**Exercise instructions:**
Report the tally of lines featuring the word "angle" in the entries below, without anything else.
====== Data records
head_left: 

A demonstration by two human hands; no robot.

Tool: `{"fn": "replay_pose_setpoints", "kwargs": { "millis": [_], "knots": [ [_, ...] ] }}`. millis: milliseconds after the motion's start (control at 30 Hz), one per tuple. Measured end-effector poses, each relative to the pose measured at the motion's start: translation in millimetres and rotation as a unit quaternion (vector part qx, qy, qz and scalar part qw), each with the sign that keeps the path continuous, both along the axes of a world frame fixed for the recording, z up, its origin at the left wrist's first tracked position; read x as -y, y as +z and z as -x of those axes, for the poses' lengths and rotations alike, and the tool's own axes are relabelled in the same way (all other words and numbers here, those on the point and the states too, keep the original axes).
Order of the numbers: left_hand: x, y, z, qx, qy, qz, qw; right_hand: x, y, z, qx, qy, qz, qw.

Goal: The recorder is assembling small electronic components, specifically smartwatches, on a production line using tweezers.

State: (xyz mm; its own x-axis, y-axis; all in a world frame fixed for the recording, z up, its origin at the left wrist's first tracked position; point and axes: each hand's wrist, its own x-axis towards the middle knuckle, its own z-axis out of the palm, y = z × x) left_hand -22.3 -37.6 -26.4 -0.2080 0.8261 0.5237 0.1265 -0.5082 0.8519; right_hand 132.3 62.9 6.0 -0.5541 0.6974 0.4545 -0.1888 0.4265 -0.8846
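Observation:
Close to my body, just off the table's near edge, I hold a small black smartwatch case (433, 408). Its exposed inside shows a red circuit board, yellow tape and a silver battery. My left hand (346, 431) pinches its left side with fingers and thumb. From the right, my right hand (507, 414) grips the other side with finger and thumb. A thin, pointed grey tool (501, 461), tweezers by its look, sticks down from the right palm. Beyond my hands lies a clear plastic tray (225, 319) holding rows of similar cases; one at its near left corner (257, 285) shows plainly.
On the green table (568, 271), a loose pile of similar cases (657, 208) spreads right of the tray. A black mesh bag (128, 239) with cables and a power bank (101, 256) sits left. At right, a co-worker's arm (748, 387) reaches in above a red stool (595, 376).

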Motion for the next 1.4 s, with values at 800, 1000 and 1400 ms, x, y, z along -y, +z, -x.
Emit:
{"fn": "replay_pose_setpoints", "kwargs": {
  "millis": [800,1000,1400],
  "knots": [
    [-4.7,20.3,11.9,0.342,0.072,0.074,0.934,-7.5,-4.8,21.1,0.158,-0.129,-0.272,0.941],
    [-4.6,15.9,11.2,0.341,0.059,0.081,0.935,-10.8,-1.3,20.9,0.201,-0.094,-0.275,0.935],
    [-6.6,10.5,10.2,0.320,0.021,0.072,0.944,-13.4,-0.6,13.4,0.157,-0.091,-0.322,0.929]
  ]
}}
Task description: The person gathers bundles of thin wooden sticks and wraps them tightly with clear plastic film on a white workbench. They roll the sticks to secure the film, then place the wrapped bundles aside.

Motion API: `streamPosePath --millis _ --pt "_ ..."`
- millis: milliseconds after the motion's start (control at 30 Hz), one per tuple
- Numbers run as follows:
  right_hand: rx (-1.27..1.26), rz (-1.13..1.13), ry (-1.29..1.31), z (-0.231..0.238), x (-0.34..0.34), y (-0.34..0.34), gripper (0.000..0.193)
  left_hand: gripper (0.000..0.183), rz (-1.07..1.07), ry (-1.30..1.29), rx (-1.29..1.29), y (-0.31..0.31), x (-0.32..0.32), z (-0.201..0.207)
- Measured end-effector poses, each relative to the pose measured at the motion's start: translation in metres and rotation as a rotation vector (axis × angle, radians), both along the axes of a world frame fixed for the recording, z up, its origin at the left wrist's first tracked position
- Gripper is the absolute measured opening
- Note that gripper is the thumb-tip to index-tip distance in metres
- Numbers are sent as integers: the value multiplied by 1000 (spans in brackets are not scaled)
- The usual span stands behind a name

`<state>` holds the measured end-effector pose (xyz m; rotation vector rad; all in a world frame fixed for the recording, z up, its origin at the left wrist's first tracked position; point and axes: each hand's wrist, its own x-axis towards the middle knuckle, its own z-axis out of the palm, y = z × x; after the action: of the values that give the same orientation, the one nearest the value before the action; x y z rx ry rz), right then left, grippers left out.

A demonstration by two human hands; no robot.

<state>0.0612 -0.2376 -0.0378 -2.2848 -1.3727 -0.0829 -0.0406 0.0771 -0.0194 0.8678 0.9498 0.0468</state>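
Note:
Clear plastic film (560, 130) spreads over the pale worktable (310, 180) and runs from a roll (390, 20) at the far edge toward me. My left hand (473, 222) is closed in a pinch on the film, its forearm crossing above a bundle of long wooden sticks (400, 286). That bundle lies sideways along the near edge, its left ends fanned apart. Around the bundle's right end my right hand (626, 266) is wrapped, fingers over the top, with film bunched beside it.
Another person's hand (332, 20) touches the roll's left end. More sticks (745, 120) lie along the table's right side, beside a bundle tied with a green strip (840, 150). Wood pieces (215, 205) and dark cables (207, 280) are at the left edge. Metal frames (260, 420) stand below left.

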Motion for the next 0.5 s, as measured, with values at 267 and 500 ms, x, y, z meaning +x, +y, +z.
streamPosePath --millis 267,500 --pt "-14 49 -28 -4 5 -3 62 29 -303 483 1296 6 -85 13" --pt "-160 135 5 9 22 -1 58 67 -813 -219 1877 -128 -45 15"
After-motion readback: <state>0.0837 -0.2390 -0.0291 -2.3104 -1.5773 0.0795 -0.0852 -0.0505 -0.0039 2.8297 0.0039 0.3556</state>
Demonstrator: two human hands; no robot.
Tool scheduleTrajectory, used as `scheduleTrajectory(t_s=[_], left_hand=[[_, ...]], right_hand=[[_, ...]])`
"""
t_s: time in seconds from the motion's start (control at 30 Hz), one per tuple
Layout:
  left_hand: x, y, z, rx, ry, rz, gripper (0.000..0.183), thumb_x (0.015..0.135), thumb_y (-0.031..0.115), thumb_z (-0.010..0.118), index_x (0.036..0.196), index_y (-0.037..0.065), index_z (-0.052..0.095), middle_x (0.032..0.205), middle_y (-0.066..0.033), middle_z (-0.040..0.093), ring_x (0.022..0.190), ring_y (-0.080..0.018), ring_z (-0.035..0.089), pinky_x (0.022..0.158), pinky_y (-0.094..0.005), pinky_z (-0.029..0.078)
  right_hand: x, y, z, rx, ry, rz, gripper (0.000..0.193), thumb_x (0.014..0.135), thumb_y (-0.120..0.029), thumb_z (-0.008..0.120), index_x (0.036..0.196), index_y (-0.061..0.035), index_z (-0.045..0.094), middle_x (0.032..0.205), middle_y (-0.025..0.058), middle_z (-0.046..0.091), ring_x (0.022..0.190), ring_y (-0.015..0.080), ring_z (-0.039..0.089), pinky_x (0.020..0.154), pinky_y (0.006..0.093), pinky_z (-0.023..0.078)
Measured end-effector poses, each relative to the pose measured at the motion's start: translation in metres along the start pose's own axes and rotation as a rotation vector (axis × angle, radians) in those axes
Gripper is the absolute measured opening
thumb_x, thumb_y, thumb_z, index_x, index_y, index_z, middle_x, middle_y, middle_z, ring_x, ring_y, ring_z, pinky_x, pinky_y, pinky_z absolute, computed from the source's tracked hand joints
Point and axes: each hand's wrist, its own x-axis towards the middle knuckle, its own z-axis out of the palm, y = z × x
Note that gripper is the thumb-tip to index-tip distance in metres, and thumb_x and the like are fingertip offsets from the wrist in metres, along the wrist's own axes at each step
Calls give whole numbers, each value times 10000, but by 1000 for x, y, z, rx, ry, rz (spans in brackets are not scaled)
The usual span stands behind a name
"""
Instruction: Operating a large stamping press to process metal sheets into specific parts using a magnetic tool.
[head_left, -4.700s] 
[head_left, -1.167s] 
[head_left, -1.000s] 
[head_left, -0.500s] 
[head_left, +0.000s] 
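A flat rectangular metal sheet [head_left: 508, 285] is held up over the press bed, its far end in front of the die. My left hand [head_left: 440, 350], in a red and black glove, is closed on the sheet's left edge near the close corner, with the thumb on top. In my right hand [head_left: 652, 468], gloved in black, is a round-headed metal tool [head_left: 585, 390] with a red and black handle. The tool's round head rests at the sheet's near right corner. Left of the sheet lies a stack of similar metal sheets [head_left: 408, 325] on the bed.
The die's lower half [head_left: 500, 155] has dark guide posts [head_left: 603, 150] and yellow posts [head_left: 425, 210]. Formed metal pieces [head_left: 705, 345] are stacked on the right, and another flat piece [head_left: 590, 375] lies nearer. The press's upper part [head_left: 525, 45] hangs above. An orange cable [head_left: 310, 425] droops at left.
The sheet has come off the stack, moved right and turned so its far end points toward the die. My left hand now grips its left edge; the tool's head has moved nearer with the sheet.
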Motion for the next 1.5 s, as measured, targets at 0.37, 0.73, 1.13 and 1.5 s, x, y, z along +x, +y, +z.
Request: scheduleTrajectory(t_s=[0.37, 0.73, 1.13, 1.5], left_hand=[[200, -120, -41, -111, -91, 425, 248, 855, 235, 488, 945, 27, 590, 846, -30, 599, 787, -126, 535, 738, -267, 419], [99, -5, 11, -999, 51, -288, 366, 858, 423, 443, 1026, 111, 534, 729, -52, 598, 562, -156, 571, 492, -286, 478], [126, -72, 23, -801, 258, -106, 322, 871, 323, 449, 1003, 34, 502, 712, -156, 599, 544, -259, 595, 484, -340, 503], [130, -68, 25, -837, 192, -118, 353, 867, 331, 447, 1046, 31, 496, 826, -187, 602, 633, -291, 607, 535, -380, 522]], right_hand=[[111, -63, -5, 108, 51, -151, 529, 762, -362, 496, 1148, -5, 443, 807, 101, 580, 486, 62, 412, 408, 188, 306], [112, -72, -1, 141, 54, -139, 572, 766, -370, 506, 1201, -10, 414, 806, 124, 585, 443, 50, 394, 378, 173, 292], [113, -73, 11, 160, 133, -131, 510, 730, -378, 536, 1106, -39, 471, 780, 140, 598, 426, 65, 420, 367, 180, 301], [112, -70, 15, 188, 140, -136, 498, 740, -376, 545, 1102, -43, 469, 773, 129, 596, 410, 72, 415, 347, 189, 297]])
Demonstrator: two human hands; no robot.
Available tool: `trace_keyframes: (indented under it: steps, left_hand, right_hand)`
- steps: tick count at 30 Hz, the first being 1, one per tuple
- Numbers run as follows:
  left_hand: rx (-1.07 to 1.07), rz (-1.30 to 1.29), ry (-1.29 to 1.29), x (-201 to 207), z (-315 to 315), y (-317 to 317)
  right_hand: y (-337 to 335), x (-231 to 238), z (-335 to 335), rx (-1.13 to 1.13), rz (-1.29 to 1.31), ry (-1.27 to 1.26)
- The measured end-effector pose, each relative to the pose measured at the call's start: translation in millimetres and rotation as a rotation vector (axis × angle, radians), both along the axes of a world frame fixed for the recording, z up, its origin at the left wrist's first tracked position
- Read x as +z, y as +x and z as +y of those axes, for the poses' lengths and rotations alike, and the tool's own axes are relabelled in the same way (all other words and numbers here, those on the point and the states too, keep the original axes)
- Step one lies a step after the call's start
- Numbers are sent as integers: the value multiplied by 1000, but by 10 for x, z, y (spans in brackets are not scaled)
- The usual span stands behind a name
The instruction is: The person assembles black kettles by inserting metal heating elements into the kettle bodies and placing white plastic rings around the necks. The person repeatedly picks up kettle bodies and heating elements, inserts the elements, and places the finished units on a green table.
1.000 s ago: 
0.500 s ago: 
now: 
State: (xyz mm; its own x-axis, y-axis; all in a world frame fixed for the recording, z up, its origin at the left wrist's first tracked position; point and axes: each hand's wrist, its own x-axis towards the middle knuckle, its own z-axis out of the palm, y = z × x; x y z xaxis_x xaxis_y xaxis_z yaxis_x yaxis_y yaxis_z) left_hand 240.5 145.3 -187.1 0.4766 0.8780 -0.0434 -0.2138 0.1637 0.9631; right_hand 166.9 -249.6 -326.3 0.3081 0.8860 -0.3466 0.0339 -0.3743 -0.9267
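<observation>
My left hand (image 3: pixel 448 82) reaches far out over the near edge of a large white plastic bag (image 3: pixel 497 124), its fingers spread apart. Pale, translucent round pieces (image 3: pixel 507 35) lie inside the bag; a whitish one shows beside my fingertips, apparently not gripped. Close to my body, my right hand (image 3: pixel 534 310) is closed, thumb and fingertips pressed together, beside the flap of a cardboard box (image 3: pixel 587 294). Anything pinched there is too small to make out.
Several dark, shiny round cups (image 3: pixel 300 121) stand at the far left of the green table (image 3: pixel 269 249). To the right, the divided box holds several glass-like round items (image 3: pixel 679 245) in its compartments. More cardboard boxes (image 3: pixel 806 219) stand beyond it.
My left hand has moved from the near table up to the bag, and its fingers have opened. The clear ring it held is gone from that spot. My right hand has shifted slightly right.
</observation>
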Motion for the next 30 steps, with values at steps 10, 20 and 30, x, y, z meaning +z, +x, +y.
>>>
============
**Task output:**
3